As a public service to readers of the blog, I am happy to offer my nearly eighteen years of experience as an attorney to help you, the Reader, spot and understand a Bad Argument.
Bad Arguments are the scourge of civilized discourse, making for a corrosive effect on reasoning as a whole.
Fortunately (?), we received a recent example in the comment box, just teeming with fallacies, perfectly useful for examination. It was offered in response to this post. Note that my post is about the Kasper proposal to allow divorced-and-remarried-without-annulment Catholics to receive communion, and the Pope's enthusiastic praise for and preclearance of it.
So, how does the counter-argument go? Here's the first part:
Actually the Church has a legitimate doctrinal way to make Cardinal Kasper’s alleged liberal policy on marriage a reality.

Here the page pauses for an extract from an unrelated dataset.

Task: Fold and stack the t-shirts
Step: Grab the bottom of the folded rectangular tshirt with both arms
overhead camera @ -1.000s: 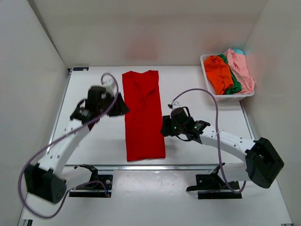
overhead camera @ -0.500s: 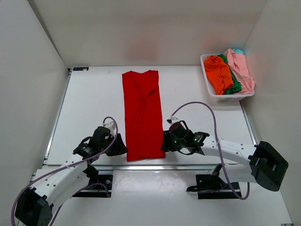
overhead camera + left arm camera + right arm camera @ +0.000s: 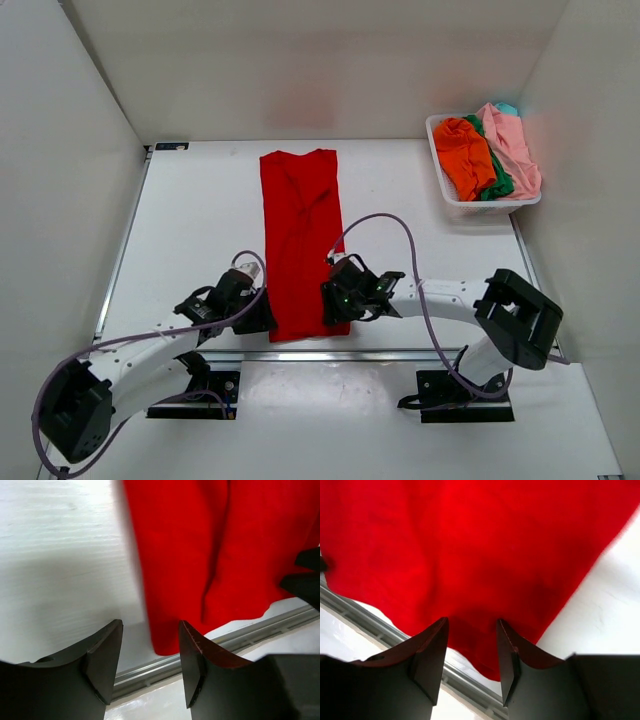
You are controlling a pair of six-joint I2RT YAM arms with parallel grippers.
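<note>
In the top view I cannot see either arm's fingertips, because each wrist body covers them along with the near corners of the cloth. The left gripper (image 3: 150, 630) sits low and left of centre there and shows better through its own camera. Its two dark, curved fingers stand apart and hold nothing, and the shirt's near left corner lies between and just beyond them on the white table (image 3: 200, 220). The red t-shirt (image 3: 303, 240) lies flat down the middle of the table, folded to a long narrow strip. A soft crease runs diagonally through its upper half, and its near hem lies just beside a ribbed metal rail (image 3: 240, 637) at the table edge. The right gripper (image 3: 472, 630) is over the hem's right corner, its fingers likewise spread and empty. I cannot tell whether they touch the cloth, and the shirt's right edge is blurred in that view. In the upper right, a white plastic basket (image 3: 480, 208) holds a crumpled heap: an orange t-shirt (image 3: 465, 155), a green t-shirt (image 3: 500, 183), a pale pink t-shirt (image 3: 515, 145), and only a sliver of a teal t-shirt (image 3: 507, 108) behind.
</note>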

According to the current pastoral practice in the annulment process it is the Church’s policy to assume a disputed marriage is valid till proven invalid. There is no dogmatic reason why this must be the case. The Church can assume all formally disputed marriages are invalid till proven valid which is a high bar to climb and would make Annulments even more wide spread & granted with more ease.
Now would that be a pastoral disaster? It could likely be since the abuse of it will undermine the Church’s teaching on marriage on the practical level. Not that under the current policy historically it hasn’t been abused especially in America.
Would it be an example of detectability or Fallibility? Not at all.
The opener is an instant sleight of hand. Does the arguer address the actual post itself, or the Kasper proposal? No, he does not. Instead, he changes the subject to an entirely unrelated proposal not under discussion--a classic red herring. This enables him to sidestep entirely the problematic Kasper proposal--one whose awfulness has been noted by men of no small theological erudition. Thus, instead of engaging with the actual problematic proposal, he can propose something different and use that to derisively attack his opponent.
Note also that it is question-begging of a staggering order: his argument assumes--without bothering to prove--that it is the equivalent of the Kasper proposal. It also assumes that such would not touch upon indefectibility. Why? Because he said so. Ipse dixit, quod erat demonstrandum. Might as well throw in e pluribus unum while we're at it.
In any event, his devastating riposte--the question-begging red herring--is a proposal that he admits would be a probable "pastoral disaster."
Well, I stand refuted. Or not.
Now, does he address the notion of sacramental intent--ex opere operato? That longstanding Catholic teaching is that sacraments are presumptively valid, not invalid, if the proper form, matter and intent are involved? Even if more than one competent, conscious person is needed to confect the sacrament--see also, penance, confirmation, holy orders? No, he does not.
One might be forgiven for thinking his argument was clouded by animus against his interlocutor. Here's the remainder of his argument:
You know Price rather then undermine people’s faith in the Church & Christ’s promises by extension, you might try learning some theology before getting hysterical and believing every radtrad conspiracy rumor mongering twit?
Ya Think?
Oh.... all righty then! Ah, the ever-popular Chest-Poking Tough Guy! Closer. Apparently, his argument isn't so air-tight that he can dispense with the troweled-on well-poisoning: I'm some kind of hysteric (paging Dr. Freud) pied piper who leads people astray, cavorting with with idiot rad-trads in the process--run, children!
Yes, folks--BEWARE.
I just like this one.
As you can see from the third link, some very capable and decidedly non-rad-traddish people are appalled by the Kasper proposal endorsed by the Pope. But Tough Guy! would rather try (and fail) to put me in my place than square off with them. Invoking his own alleged theological authority in the process.
And that, folks, is darn near the Platonic ideal of a Bad Argument.